*What is needed:* Using the data below, gather each line that includes the word "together".

#### Source data

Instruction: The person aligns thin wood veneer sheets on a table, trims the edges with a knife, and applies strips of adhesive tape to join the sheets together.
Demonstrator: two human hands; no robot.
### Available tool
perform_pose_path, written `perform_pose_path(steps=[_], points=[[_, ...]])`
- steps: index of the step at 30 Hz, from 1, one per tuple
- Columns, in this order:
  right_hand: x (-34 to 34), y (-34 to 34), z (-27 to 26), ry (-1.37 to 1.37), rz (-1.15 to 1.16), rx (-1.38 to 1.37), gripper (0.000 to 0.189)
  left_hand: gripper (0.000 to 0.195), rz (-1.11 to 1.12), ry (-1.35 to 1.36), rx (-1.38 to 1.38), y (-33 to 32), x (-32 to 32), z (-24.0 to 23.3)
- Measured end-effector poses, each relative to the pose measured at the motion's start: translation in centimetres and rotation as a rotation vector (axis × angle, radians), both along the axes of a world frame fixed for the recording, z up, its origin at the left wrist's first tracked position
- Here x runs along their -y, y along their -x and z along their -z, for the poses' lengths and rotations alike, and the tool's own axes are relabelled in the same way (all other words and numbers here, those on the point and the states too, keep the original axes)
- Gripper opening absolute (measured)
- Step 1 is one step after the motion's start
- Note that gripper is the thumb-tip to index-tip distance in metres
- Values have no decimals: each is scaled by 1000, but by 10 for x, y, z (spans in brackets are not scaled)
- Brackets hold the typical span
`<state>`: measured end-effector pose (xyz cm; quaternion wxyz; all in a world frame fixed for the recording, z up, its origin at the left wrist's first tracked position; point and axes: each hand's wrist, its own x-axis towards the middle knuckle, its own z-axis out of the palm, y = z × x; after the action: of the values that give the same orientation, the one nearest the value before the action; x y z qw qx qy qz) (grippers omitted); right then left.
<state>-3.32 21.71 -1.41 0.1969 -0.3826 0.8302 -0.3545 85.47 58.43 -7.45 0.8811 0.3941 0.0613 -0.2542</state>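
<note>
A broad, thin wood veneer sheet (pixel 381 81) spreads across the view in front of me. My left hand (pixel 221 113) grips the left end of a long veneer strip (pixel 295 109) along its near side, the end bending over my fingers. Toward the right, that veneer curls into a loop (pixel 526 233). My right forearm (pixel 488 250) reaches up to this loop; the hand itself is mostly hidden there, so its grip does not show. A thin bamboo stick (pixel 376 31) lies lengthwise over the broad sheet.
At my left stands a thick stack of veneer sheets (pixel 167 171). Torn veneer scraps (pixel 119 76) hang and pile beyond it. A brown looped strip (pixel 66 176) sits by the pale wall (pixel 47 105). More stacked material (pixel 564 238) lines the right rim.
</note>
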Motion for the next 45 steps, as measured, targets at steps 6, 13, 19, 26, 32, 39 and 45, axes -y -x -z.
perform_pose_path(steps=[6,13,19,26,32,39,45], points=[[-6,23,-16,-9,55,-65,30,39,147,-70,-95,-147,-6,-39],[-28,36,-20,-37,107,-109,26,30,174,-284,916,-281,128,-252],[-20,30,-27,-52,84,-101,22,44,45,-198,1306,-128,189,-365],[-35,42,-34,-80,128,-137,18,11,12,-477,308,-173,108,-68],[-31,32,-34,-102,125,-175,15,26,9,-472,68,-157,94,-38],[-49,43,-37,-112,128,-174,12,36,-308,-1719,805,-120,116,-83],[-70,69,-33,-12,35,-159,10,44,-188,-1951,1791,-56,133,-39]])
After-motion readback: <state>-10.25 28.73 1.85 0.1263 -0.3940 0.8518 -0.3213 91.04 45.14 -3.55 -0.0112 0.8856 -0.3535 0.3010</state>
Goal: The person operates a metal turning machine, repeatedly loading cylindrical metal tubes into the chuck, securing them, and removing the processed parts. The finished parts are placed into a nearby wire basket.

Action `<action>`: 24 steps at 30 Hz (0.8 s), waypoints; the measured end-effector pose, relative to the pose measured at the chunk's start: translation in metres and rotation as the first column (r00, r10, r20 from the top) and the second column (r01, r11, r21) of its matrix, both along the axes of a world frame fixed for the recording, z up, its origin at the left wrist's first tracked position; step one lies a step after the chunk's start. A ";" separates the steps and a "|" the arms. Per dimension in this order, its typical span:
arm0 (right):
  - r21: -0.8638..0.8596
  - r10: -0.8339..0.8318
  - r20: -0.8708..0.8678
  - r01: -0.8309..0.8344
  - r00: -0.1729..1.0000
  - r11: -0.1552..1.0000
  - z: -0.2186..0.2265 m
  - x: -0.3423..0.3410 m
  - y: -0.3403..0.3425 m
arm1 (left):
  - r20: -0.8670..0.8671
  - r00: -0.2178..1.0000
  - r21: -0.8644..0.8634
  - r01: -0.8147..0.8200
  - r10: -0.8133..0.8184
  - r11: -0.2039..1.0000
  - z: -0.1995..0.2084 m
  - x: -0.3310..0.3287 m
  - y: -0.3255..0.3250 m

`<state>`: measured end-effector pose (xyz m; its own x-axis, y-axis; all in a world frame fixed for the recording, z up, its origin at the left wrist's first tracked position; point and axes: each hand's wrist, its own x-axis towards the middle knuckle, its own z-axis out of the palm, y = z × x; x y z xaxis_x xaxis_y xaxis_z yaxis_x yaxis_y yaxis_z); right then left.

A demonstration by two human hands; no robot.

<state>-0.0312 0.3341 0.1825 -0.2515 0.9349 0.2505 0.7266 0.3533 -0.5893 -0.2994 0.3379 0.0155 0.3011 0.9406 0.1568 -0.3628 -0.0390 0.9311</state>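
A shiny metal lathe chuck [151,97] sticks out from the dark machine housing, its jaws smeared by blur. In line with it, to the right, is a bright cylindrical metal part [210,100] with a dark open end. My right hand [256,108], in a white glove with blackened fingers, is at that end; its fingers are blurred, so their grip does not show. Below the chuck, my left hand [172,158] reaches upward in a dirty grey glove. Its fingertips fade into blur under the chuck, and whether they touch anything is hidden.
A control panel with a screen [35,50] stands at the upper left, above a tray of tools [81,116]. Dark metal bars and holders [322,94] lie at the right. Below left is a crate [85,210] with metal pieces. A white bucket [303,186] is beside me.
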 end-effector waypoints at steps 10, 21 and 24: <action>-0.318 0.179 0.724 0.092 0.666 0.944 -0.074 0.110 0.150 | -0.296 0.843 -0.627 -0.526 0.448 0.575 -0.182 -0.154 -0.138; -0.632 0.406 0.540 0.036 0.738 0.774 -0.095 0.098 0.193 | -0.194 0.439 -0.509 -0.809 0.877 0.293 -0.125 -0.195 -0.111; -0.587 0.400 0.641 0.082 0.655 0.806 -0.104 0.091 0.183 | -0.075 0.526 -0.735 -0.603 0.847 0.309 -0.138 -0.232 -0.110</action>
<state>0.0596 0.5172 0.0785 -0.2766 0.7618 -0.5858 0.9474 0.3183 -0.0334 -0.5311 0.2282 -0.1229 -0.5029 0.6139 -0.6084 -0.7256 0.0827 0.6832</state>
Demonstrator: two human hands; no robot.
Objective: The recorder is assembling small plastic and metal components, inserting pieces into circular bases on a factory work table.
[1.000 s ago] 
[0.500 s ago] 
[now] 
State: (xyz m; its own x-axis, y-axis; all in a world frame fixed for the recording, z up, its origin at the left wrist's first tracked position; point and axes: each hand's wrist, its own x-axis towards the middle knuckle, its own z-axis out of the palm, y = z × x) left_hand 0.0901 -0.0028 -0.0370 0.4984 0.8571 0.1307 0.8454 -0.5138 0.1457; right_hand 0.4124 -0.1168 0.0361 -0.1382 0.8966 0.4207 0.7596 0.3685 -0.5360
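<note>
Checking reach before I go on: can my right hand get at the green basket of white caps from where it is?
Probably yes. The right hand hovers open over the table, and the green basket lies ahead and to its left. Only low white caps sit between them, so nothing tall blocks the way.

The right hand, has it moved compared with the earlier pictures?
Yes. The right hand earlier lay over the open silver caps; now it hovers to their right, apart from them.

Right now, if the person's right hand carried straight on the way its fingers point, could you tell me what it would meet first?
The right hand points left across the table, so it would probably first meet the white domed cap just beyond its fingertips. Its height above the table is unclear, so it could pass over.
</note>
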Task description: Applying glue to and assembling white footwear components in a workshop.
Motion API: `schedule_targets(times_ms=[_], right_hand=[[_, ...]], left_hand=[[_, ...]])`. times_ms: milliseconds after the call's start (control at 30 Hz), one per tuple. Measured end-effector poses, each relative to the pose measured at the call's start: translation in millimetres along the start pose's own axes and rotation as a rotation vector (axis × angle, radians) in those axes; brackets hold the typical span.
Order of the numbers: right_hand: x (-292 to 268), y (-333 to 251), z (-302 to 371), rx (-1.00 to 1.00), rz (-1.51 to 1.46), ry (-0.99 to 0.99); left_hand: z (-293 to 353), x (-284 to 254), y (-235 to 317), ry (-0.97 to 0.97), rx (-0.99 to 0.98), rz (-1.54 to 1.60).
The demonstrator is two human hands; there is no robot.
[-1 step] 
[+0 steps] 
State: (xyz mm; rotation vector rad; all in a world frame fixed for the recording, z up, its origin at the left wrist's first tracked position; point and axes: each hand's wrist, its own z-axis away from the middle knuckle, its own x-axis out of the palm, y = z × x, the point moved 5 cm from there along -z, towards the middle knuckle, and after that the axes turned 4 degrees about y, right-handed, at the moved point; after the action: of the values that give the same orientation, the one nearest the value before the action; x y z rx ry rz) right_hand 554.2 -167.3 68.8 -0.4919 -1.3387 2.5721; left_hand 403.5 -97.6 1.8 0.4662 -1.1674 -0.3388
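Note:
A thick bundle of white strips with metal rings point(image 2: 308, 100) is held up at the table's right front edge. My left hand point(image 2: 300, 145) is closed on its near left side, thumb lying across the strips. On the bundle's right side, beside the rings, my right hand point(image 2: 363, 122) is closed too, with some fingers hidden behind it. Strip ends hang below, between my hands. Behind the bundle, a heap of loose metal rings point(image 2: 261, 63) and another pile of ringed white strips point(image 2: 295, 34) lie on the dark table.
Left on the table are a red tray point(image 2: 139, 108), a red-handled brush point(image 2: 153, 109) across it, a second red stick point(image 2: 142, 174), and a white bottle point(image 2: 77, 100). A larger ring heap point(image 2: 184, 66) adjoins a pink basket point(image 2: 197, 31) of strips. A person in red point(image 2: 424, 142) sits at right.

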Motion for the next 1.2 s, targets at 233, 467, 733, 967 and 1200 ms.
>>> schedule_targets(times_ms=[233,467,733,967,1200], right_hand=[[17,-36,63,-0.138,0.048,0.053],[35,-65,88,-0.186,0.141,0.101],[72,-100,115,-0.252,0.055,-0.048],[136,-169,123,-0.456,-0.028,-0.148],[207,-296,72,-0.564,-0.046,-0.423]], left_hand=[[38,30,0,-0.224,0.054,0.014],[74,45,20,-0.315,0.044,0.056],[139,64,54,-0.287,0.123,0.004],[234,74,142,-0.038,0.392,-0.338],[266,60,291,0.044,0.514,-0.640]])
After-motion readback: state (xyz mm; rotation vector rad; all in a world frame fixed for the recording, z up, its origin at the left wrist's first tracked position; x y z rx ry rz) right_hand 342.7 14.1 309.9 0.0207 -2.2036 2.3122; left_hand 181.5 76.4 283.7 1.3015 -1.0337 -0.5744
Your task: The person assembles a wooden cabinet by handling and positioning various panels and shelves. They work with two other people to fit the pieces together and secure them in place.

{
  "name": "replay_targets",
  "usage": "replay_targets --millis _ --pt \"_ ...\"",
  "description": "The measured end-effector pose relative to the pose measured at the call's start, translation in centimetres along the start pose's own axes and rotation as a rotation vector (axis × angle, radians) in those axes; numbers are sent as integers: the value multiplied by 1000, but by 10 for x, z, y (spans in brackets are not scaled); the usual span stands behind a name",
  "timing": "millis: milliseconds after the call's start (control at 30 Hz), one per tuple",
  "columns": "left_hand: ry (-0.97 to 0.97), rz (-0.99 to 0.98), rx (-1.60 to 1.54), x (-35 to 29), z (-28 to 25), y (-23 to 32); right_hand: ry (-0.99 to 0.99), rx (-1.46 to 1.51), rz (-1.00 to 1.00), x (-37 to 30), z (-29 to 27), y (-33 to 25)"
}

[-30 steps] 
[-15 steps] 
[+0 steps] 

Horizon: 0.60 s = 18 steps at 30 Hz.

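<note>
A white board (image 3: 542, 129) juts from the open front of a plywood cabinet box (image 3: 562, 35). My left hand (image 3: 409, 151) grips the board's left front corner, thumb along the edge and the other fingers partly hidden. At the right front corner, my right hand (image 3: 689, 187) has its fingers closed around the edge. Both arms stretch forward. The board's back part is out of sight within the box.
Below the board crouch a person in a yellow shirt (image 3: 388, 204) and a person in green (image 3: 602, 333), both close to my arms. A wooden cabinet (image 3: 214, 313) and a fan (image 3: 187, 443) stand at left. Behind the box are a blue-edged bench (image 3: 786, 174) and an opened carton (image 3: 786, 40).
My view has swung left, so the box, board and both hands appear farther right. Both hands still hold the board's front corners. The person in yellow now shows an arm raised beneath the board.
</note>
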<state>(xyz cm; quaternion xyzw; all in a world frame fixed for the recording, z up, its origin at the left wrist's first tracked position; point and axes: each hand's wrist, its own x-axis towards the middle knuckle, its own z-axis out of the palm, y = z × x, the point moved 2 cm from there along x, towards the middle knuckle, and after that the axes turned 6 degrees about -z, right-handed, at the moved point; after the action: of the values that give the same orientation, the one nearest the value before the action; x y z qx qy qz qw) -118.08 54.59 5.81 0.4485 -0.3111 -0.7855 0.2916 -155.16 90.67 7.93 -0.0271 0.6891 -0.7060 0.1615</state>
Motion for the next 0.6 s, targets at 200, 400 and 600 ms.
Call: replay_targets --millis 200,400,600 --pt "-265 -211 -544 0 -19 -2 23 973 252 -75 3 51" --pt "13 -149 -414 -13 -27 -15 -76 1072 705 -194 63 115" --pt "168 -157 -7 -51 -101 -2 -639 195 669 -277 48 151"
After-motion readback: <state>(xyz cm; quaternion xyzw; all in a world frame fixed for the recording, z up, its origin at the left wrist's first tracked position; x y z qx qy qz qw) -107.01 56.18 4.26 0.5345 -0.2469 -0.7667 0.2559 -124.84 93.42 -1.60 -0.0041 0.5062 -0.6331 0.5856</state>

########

*Exercise answer:*
Instruction: The person aligns thin wood veneer sheets on a table, trims the edges with a knife, and applies strips of adhesive tape to join the sheets together.
Your task: The person assembles a wooden cabinet by handling and positioning various panels and shelves. They work with two other people to fit the pieces together and secure them in place.

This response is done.